# What the task requires:
Determine the count of lines in the following entries that contain the string "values". Write only the number.

(Items from a dataset)
--- START ---

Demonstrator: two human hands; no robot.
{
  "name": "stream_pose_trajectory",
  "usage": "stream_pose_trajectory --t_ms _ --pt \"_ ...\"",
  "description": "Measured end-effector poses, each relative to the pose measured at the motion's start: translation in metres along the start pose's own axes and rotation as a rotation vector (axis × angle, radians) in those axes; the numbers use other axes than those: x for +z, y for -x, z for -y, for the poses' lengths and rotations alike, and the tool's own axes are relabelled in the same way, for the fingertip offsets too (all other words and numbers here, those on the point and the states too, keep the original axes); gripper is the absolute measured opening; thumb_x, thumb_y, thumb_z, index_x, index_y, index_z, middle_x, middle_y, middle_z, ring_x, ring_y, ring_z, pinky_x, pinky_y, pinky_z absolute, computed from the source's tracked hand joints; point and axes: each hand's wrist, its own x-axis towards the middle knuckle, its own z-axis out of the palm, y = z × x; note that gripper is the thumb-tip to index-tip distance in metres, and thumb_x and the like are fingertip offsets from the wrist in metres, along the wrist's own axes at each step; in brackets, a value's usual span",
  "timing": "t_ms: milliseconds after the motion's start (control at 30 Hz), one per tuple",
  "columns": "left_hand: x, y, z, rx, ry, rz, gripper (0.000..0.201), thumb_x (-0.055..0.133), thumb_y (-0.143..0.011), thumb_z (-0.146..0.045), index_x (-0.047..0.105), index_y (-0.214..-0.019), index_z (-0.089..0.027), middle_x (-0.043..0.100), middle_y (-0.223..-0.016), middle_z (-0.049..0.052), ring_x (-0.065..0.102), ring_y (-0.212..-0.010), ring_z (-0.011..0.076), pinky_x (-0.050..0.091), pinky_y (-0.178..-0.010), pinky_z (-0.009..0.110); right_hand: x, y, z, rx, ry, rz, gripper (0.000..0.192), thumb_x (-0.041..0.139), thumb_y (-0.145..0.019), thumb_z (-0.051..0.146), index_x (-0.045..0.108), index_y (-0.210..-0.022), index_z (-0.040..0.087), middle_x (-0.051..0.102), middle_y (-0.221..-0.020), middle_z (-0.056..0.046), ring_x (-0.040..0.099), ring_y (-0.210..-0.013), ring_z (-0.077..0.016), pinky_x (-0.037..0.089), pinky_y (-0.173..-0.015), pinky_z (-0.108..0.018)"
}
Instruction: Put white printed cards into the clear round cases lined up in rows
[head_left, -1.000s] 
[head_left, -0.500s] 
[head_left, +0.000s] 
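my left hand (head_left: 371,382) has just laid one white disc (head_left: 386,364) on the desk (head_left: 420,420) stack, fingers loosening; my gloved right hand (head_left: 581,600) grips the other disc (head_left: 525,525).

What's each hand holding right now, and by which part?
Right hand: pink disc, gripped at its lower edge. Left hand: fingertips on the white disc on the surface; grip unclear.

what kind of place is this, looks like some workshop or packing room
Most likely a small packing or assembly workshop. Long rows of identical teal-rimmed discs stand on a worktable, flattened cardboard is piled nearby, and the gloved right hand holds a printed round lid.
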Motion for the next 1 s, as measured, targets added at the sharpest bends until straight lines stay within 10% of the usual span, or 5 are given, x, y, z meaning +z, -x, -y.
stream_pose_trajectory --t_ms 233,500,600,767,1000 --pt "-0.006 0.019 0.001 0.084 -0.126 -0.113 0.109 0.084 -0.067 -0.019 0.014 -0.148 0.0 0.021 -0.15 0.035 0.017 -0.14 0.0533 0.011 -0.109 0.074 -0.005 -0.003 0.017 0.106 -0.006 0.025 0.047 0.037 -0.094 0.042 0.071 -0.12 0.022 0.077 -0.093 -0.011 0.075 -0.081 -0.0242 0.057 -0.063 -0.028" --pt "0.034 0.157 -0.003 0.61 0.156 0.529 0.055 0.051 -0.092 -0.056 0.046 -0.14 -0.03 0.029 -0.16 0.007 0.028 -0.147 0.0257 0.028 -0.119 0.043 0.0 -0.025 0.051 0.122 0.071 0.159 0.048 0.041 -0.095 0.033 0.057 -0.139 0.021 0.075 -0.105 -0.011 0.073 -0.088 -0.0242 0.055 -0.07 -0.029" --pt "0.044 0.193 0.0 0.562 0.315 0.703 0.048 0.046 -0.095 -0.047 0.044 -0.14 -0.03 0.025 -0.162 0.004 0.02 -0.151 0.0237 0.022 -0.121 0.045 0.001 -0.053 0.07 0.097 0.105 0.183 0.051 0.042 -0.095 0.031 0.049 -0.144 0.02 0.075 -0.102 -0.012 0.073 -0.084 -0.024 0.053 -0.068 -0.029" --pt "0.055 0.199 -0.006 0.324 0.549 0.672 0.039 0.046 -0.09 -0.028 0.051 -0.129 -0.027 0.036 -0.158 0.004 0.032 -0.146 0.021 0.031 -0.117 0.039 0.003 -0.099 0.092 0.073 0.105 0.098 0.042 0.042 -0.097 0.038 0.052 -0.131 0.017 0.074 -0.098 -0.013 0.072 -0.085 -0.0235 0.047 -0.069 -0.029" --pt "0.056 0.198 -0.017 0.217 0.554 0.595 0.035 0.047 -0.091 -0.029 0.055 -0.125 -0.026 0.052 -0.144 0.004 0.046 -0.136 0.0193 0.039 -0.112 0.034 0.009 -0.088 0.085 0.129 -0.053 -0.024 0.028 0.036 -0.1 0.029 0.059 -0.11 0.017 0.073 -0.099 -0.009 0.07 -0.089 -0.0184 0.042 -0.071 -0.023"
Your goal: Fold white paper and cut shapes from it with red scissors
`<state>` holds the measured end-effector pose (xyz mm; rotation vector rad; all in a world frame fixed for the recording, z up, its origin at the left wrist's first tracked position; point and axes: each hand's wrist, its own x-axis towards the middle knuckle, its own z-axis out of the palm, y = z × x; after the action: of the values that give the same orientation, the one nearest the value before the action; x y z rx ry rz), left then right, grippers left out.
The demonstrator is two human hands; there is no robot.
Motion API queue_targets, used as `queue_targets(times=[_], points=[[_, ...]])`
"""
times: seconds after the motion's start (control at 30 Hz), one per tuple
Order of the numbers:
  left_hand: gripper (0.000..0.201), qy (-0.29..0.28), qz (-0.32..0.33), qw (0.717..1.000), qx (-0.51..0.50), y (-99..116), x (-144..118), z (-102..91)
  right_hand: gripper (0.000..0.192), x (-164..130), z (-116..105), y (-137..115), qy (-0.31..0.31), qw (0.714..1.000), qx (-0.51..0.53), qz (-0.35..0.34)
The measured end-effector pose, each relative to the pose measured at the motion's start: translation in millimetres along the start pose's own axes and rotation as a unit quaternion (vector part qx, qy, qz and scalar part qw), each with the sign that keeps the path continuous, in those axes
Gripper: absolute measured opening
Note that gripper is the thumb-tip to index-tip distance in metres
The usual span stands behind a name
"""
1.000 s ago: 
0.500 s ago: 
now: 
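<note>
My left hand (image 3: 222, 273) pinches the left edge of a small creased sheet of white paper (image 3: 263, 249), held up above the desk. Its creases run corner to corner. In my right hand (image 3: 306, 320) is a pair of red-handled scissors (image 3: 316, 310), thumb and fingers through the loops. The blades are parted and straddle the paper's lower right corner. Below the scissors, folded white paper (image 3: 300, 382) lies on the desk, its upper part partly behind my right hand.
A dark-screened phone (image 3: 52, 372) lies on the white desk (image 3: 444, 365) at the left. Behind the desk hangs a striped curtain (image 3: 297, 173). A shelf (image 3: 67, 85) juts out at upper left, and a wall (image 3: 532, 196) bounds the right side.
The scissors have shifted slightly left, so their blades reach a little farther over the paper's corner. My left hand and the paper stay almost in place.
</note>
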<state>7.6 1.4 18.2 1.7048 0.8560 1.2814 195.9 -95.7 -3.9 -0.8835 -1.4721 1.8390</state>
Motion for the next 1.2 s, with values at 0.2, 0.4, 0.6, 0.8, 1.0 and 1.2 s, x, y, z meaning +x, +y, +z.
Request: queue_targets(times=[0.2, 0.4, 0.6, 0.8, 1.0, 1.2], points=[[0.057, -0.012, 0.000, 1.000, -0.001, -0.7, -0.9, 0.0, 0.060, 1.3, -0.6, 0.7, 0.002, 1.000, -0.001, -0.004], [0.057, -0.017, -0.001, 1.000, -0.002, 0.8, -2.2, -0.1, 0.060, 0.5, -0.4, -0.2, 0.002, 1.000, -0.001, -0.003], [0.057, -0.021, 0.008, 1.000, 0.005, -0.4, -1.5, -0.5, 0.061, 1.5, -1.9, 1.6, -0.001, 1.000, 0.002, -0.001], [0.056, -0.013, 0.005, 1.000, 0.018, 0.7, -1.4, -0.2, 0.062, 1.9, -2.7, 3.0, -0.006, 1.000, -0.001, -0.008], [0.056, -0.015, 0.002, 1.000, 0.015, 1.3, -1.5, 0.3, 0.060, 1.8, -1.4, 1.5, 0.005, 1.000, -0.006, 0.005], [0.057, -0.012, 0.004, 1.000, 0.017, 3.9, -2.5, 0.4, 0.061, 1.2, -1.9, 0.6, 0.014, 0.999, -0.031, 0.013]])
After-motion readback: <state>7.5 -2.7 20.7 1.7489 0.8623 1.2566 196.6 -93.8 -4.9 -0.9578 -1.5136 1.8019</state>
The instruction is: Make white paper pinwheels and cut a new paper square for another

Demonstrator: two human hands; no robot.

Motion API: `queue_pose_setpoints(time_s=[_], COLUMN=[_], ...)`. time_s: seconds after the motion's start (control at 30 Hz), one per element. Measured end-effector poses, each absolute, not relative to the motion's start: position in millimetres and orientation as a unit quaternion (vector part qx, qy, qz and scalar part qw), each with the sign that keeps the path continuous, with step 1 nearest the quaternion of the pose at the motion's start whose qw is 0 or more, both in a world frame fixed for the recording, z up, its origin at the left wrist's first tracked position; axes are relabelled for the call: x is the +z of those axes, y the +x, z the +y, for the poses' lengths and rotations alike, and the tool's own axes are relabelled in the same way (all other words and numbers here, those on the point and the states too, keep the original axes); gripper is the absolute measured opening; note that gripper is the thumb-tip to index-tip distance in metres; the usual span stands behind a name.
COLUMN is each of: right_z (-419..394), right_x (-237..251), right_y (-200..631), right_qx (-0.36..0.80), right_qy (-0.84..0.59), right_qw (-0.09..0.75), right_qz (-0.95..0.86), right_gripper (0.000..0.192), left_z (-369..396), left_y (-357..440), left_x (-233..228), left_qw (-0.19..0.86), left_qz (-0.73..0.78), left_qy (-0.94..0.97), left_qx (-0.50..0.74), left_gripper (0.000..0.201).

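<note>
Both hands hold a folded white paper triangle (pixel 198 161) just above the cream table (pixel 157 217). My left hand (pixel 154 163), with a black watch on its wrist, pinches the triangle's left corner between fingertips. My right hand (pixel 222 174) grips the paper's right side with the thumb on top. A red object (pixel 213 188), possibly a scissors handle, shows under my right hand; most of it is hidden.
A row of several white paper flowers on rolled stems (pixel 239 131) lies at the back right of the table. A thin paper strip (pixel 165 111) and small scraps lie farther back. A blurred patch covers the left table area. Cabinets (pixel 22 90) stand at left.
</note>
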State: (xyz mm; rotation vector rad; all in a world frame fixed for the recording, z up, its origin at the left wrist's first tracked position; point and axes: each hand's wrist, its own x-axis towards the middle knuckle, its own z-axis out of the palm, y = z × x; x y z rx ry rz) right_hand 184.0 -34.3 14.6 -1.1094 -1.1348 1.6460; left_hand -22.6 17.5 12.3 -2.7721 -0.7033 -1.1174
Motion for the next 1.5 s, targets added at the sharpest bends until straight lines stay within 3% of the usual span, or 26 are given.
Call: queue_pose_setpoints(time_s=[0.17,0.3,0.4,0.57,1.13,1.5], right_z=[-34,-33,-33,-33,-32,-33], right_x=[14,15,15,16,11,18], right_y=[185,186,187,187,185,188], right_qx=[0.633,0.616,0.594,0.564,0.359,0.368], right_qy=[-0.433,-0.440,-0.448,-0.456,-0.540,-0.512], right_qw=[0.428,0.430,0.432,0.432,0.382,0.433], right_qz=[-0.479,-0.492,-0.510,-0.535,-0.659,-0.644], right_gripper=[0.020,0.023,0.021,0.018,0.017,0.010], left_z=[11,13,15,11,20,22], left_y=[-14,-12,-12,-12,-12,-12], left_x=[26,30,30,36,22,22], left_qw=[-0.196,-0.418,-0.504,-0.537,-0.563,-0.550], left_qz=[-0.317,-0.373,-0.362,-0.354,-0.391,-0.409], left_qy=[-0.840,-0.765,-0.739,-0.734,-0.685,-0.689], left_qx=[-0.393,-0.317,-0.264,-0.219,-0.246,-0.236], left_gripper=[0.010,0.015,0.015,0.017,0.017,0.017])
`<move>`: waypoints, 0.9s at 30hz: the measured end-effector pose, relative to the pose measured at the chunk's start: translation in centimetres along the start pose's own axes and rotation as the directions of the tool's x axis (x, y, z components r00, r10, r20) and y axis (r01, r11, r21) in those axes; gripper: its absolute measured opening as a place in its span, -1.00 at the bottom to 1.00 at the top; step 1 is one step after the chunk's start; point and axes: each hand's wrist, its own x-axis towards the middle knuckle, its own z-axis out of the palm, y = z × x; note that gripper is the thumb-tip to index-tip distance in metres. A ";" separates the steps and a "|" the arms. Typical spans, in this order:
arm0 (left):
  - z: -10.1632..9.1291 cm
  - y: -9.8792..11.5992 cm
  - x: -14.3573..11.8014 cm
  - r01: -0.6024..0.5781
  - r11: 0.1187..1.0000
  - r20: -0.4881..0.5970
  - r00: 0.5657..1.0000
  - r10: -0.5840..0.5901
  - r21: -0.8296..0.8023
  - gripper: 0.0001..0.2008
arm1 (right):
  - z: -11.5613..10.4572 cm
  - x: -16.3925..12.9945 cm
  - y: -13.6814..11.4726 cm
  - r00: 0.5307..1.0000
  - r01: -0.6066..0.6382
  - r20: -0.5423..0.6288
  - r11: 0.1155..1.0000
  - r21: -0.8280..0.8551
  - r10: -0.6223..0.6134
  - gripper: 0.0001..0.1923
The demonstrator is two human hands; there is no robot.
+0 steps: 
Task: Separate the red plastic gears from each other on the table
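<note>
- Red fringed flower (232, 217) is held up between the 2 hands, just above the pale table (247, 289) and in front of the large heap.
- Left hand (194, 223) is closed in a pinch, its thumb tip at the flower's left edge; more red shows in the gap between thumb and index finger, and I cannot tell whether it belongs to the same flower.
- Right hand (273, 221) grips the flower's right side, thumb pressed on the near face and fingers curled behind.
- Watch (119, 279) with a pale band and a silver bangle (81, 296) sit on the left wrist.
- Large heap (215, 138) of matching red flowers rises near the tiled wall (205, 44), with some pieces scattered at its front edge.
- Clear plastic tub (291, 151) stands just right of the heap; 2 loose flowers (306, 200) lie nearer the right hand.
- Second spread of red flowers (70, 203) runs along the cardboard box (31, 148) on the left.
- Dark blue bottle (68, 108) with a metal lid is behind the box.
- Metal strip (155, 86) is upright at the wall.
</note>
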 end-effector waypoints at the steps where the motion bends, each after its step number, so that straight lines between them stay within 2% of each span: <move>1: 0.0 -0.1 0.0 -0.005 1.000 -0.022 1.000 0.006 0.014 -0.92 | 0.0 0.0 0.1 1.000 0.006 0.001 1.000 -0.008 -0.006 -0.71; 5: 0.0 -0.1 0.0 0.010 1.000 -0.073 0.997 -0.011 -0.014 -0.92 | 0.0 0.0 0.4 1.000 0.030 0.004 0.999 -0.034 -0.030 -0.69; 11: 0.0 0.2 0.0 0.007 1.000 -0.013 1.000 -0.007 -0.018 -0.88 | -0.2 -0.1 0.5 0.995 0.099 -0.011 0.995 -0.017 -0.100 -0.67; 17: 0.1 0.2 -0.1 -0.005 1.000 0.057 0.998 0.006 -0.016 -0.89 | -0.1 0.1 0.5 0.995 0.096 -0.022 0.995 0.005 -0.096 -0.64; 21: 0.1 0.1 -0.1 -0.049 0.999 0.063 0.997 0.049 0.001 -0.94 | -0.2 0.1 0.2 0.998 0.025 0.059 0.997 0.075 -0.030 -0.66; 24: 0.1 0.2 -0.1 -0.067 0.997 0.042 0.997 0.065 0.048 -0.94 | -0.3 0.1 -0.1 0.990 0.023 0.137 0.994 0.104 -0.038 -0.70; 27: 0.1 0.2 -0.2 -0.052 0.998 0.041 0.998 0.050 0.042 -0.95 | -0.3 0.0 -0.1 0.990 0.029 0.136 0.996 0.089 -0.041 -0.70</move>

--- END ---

# Written solution:
2